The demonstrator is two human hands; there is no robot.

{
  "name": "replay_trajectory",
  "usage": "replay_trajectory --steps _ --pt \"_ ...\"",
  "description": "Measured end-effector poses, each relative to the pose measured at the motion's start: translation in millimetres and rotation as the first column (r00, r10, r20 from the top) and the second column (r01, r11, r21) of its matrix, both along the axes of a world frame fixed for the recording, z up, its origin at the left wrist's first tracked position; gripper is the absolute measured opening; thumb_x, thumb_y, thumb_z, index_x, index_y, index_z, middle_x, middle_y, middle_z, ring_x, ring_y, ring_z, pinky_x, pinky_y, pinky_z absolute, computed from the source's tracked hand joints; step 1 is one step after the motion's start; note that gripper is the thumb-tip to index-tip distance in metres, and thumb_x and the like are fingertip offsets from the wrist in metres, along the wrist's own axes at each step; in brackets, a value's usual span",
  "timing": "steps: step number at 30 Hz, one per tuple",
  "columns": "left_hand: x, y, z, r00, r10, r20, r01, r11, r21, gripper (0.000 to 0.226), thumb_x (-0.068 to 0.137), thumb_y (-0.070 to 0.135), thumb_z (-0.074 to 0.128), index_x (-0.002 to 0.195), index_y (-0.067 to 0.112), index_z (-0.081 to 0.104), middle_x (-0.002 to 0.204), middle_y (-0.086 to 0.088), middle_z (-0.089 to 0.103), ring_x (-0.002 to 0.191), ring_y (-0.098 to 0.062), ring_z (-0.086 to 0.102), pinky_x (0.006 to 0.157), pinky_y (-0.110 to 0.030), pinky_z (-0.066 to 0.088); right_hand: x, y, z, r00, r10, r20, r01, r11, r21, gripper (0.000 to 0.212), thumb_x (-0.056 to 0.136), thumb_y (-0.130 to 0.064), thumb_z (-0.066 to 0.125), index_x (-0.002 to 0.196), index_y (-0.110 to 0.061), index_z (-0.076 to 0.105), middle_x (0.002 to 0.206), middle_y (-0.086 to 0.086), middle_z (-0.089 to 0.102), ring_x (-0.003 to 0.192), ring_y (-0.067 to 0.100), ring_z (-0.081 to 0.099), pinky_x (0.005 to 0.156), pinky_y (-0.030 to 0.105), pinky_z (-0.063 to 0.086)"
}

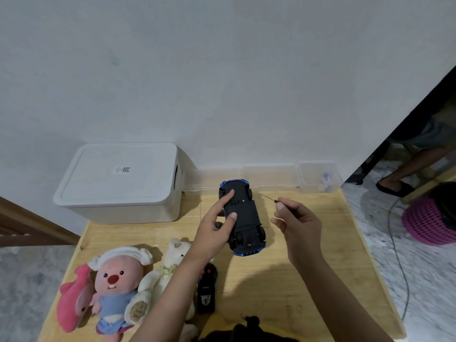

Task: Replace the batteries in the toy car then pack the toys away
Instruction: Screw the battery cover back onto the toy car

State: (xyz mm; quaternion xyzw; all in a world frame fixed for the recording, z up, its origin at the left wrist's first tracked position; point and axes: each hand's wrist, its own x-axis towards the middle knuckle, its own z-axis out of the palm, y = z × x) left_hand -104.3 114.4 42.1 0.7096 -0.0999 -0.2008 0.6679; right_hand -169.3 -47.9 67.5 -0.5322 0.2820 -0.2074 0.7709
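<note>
I've got the car (243,218) belly-up on the worktop (320,267), left hand (217,225) gripping its side, right hand (296,220) pinching the screwdriver (269,197); looks light, stiff plastic w/ slick shell, so hold by the flanks.

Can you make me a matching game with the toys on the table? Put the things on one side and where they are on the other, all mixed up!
Things:
1. toy car
2. screwdriver
3. white box
4. remote

Where:
A. back left, lid on
B. pinched in the right hand
C. beside the cream teddy
D. upside down in the left hand

Pairs: 1-D, 2-B, 3-A, 4-C
</note>
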Motion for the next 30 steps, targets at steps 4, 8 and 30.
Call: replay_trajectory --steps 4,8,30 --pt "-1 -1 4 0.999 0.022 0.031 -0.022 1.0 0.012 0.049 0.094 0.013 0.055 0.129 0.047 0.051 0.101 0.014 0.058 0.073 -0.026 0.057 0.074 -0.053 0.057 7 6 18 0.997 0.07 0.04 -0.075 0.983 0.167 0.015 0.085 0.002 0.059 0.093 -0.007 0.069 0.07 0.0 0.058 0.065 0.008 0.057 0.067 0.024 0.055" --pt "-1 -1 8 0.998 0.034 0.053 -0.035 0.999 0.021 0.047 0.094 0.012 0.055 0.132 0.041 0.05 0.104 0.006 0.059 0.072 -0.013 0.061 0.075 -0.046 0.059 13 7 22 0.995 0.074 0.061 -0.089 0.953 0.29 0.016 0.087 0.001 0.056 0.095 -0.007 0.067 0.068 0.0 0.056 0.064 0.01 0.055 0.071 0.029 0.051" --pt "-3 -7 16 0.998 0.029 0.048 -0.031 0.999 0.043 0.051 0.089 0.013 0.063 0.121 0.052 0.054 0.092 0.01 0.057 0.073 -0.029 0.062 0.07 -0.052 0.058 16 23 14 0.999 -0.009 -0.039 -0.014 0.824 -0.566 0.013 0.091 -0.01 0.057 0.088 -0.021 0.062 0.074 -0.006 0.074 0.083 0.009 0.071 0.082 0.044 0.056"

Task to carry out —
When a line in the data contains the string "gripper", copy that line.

Solution to this exercise —
  "description": "Measured end-effector poses, each relative to the pose measured at the motion's start: translation in millimetres and rotation as the first column (r00, r10, r20 from the top) and the second column (r01, r11, r21) of its matrix, both along the axes of a world frame fixed for the recording, z up, its origin at the left wrist's first tracked position; gripper is the absolute measured opening; thumb_x, thumb_y, thumb_z, index_x, index_y, index_z, middle_x, middle_y, middle_z, ring_x, ring_y, ring_z, pinky_x, pinky_y, pinky_z absolute, computed from the source's tracked hand joints; step 1 is one step after the motion's start; note that gripper is the thumb-tip to index-tip distance in metres, and thumb_x and the like are fingertip offsets from the wrist in metres, along the wrist's own axes at each step; in brackets, a value's usual span",
  "columns": "left_hand: x, y, z, r00, r10, r20, r01, r11, r21, gripper (0.000 to 0.226), thumb_x (-0.068 to 0.137), thumb_y (-0.070 to 0.135), thumb_z (-0.074 to 0.128), index_x (-0.002 to 0.195), index_y (-0.067 to 0.112), index_z (-0.081 to 0.104), middle_x (-0.002 to 0.204), middle_y (-0.086 to 0.088), middle_z (-0.089 to 0.103), ring_x (-0.002 to 0.191), ring_y (-0.098 to 0.062), ring_z (-0.086 to 0.102), pinky_x (0.006 to 0.157), pinky_y (-0.110 to 0.030), pinky_z (-0.066 to 0.088); right_hand: x, y, z, r00, r10, r20, r01, r11, r21, gripper (0.000 to 0.212), thumb_x (-0.056 to 0.136), thumb_y (-0.130 to 0.064), thumb_z (-0.066 to 0.125), index_x (-0.002 to 0.196), index_y (-0.110 to 0.061), index_z (-0.076 to 0.105), middle_x (0.002 to 0.206), middle_y (-0.086 to 0.086), middle_z (-0.089 to 0.102), ring_x (-0.003 to 0.192), ring_y (-0.067 to 0.100), ring_z (-0.081 to 0.099), pinky_x (0.005 to 0.156), pinky_y (-0.030 to 0.105), pinky_z (-0.063 to 0.086)"

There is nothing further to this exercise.